More deaths, page 6B. The Triangle's first on-line newspaper written and produced by area high school students News Sports Entertainment http://www.nando.net/links/nandonext/next.html Brought to you by The News Observer's Newspapers in Education Department.

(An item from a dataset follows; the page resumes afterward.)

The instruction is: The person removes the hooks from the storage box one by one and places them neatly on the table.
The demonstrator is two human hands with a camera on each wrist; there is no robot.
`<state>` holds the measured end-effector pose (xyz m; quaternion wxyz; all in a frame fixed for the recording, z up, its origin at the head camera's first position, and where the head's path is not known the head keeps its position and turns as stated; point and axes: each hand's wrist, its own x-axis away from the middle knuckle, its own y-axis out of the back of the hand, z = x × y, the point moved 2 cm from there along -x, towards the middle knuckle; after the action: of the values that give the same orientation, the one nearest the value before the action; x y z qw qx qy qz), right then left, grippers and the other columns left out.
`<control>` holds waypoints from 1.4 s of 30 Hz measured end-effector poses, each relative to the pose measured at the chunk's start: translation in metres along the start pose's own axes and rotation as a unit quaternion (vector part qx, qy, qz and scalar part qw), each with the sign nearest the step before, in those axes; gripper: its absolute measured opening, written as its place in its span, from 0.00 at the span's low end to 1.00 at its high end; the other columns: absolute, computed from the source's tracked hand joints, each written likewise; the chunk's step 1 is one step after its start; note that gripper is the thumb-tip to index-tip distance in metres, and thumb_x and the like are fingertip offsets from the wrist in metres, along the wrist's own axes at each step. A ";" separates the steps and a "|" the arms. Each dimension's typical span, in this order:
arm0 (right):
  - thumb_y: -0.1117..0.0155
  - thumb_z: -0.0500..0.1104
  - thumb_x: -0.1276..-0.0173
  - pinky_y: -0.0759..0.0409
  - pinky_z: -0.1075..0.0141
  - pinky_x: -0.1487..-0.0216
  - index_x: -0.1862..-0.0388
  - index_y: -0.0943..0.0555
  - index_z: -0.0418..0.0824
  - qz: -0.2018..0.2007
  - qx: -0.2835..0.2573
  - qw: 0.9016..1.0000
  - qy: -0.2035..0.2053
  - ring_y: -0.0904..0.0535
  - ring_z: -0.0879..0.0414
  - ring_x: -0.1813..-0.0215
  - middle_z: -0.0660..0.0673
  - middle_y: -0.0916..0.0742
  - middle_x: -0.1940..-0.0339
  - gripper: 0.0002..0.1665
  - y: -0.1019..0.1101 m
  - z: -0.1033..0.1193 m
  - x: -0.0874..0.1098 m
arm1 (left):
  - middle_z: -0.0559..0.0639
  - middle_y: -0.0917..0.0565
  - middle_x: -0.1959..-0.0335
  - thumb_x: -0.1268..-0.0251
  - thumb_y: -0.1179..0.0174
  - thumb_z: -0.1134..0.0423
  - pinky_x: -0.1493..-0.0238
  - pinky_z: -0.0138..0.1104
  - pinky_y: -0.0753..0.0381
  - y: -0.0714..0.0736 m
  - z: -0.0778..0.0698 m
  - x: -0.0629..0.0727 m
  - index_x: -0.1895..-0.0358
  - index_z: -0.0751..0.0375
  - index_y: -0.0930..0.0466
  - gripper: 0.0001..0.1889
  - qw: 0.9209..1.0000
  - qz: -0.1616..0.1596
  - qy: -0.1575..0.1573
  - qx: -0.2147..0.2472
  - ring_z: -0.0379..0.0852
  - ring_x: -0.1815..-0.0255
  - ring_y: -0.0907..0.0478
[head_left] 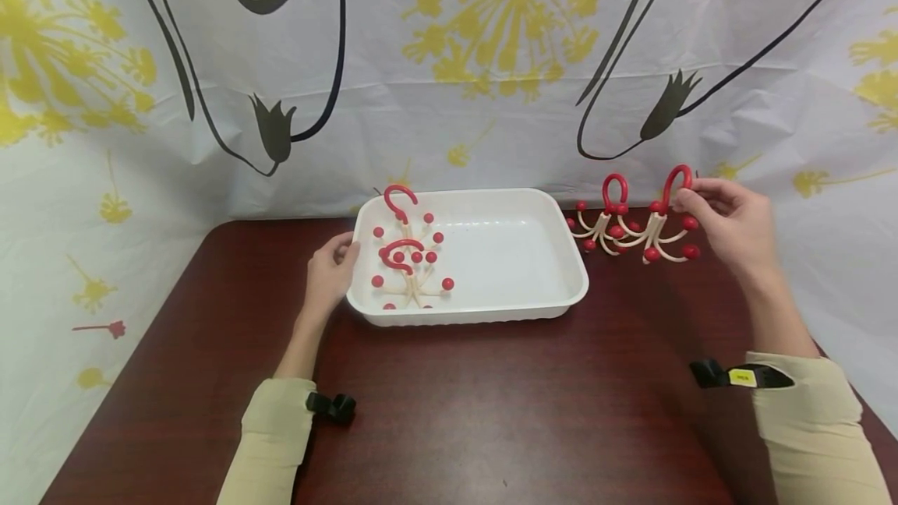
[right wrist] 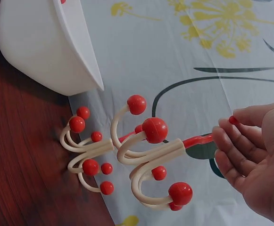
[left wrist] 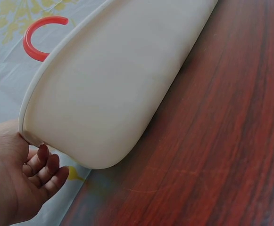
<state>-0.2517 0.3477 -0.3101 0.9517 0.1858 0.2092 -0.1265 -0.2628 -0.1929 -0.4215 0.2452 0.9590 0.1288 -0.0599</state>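
My left hand (head_left: 330, 273) grips the left rim of a white tray (head_left: 505, 310), its fingers curled under the edge in the left wrist view. Inside the tray's left part stand two multi-prong hooks, a rear one (head_left: 402, 207) and a front one (head_left: 412, 280). Each has a red curved hook on top and cream prongs tipped with red balls. My right hand (head_left: 737, 224) pinches the red loop of another multi-prong hook (right wrist: 174, 148), held up right of the tray. Behind it, a further multi-prong hook (right wrist: 90, 149) stands on the table beside the tray.
A dark reddish-brown wooden table (head_left: 505, 404) carries everything. Right behind it hangs a white cloth (head_left: 477, 123) with yellow and dark plant prints. The tray's raised wall (right wrist: 47, 52) stands between the table's right side and the hooks inside.
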 end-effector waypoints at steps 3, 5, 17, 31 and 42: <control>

The News and Observer from Raleigh, North Carolina (2024)

References

Top Articles
Latest Posts
Article information

Author: Jonah Leffler

Last Updated:

Views: 5609

Rating: 4.4 / 5 (65 voted)

Reviews: 80% of readers found this page helpful

Author information

Name: Jonah Leffler

Birthday: 1997-10-27

Address: 8987 Kieth Ports, Luettgenland, CT 54657-9808

Phone: +2611128251586

Job: Mining Supervisor

Hobby: Worldbuilding, Electronics, Amateur radio, Skiing, Cycling, Jogging, Taxidermy

Introduction: My name is Jonah Leffler, I am a determined, faithful, outstanding, inexpensive, cheerful, determined, smiling person who loves writing and wants to share my knowledge and understanding with you.